Após alguns avanços e recuos, no passado dia 20 de dezembro de 2021, foi publicada a Lei n.º 93/2021, que estabelece o regime geral da proteção de denunciantes de infrações, transpondo a Diretiva (EU) 2019/1937 do Parlamento Europeu e do Conselho, de 23 de outubro de 2019, relativa à proteção das pessoas que denunciam violações do direito da União.
A lei aplica-se por regra a pessoas que no âmbito da sua atividade profissional, tomem conhecimento de atos ou omissões contrárias a regras constantes dos atos da União Europeia, a normas nacionais que executem, transponham ou deem cumprimento a tais atos ou a quaisquer outras normas constantes de atos legislativos, incluindo as que prevejam crimes ou contraordenações referentes a (i) contratação pública, (ii) serviços, produtos e mercados financeiros e prevenção do branqueamento de capitais e do financiamento do terrorismo, (iii) segurança e conformidade dos produtos, (iv) segurança dos transportes, (v) proteção do ambiente, (vi) proteção contra radiações e segurança nuclear, (vii) segurança dos alimentos para consumo humano e animal, saúde animal e bem-estar animal, (viii) saúde pública, (ix) defesa do consumidor e (x) proteção da privacidade e dos dados pessoais e segurança da rede e dos sistemas de informação.
Prevê-se assim que a partir de junho de 2022 – data de entrada em vigor da lei -, que as pessoas coletivas, incluindo o Estado, que empreguem 50 ou mais trabalhadores, disponham de um canal de denúncias (internas) que permita a apresentação e o seguimento seguros de denúncias, a fim de garantir a exaustividade, integridade e conservação da denúncia, e a confidencialidade da identidade ou o anonimato dos denunciantes.
O Ministério Público, os órgãos de polícia criminal, o Banco de Portugal, as autarquias locais, entre outros, devem também criar canais de denúncias (externas) independentes e autónomos dos demais canais de comunicação, para receber e dar seguimento específico a este tipo de denúncias, e sendo necessário, avançar com o respetivo procedimento criminal.
Com o novo regime de proteção dos denunciantes, são completamente proibidos atos de retaliação contra os mesmos, tendo a lei elencado, dentro do possível, os atos e condutas que poderão ser considerados como tal, por forma a garantir uma proteção mais eficaz.
Contudo, mais uma vez, a transposição da diretiva levanta alguns problemas, isto porque, parece-nos evidente que o legislador devia ter ido além do que se encontra regulamentado.
Desde logo, muito se estranha que tenham sido estabelecidas exceções ao seu âmbito de aplicação, nomeadamente em relação às autarquias locais com menos de 10.000 habitantes, que não necessitam de dispor de canais de denúncias.
As autarquias locais são importantes focos de decisão, e deveriam ser alvo dos mecanismos de controlo da nova lei, dando a oportunidade aos agentes que com elas se relacionam, de denunciarem procedimentos e tomadas de decisão que resultam de uma prática infratora.
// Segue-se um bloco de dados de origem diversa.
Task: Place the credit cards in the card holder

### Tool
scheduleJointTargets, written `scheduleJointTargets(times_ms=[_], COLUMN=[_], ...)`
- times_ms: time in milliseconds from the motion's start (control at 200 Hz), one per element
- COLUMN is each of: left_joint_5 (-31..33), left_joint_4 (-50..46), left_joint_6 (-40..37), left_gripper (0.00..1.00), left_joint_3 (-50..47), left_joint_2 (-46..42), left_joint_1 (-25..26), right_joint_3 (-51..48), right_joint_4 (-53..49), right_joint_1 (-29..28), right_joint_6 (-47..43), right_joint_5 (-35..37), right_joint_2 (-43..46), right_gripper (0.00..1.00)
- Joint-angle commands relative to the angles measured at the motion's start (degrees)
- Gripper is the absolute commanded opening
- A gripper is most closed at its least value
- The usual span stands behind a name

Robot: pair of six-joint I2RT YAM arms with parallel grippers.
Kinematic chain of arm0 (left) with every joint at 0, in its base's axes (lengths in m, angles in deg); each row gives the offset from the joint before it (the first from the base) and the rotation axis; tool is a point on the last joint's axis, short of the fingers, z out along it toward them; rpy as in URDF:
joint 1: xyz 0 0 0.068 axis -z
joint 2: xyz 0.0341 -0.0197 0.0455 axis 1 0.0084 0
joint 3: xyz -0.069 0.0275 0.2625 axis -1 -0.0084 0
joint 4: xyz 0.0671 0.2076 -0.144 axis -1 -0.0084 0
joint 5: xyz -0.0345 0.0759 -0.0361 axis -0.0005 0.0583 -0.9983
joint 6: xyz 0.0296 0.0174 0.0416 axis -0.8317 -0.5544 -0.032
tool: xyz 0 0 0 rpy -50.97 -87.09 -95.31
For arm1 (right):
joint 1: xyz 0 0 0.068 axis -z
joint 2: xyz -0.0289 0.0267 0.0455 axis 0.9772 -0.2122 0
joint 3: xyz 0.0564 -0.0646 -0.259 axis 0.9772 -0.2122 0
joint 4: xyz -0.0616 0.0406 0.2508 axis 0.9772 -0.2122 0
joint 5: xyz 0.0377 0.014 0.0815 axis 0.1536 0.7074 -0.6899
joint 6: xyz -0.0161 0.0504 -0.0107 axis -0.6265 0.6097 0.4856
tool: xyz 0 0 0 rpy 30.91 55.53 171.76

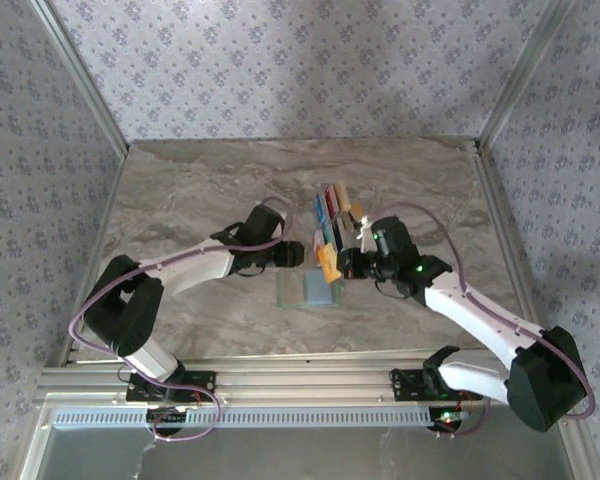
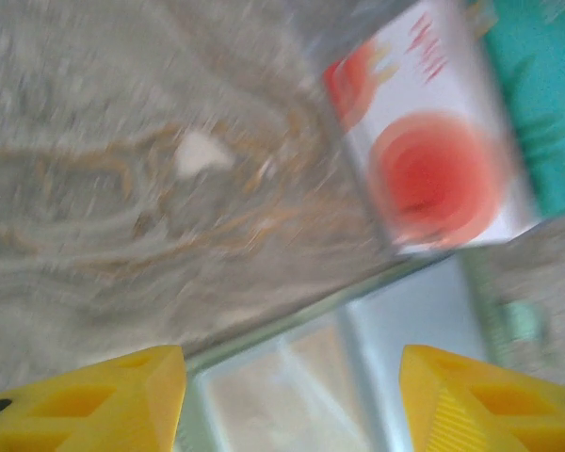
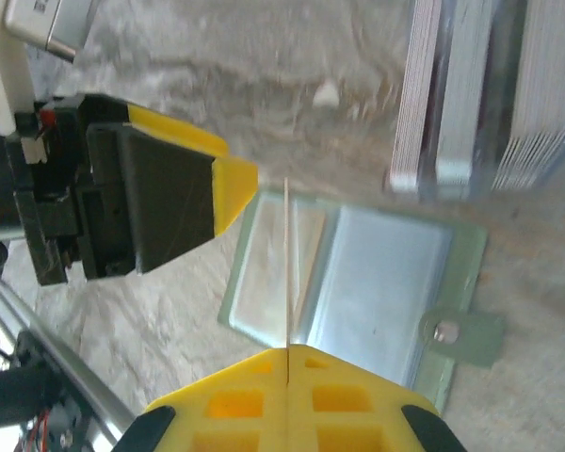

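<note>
The pale green card holder [image 1: 302, 292] lies open and flat on the marble table, between the two arms. My right gripper [image 1: 332, 268] is shut on a tan credit card [image 1: 326, 260], held on edge just above the holder. In the right wrist view that card [image 3: 286, 254] shows as a thin line running out from the gripper [image 3: 288, 353] over the holder's left pocket [image 3: 264, 273]. My left gripper [image 1: 298, 254] hangs open at the holder's far left edge; its yellow fingertips [image 2: 122, 395] straddle the holder [image 2: 358, 367]. A white-and-red card [image 2: 433, 160] and a teal card [image 2: 546, 113] lie beyond.
The other credit cards [image 1: 332, 212] lie in a row just behind the holder, seen as edge-on stacks [image 3: 471, 94] from the right wrist. The holder's snap tab [image 3: 461, 334] sticks out to its right. Metal frame rails [image 1: 280, 380] run along the near table edge.
</note>
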Motion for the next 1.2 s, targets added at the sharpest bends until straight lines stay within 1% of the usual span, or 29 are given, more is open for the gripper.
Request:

Sem generalizar, a perspetiva de um maior controlo da forma de decisão destas instituições e o combate à corrupção, ficaram prejudicados com a redação dada à lei.
Ficam também dúvidas em relação à aplicabilidade dos canais de denúncias aos gabinetes ministeriais com menos de 50 trabalhadores. Novamente, a lei foi aquém do previsto na diretiva, e em consequência, também este importante centro de decisão ficou isento de um novo mecanismo de controlo.
Em suma, consideramos que a transposição da diretiva poderá, por não ambiciosa, motivar questões de interpretação ou até colocar em causa a sua aplicação e eficácia.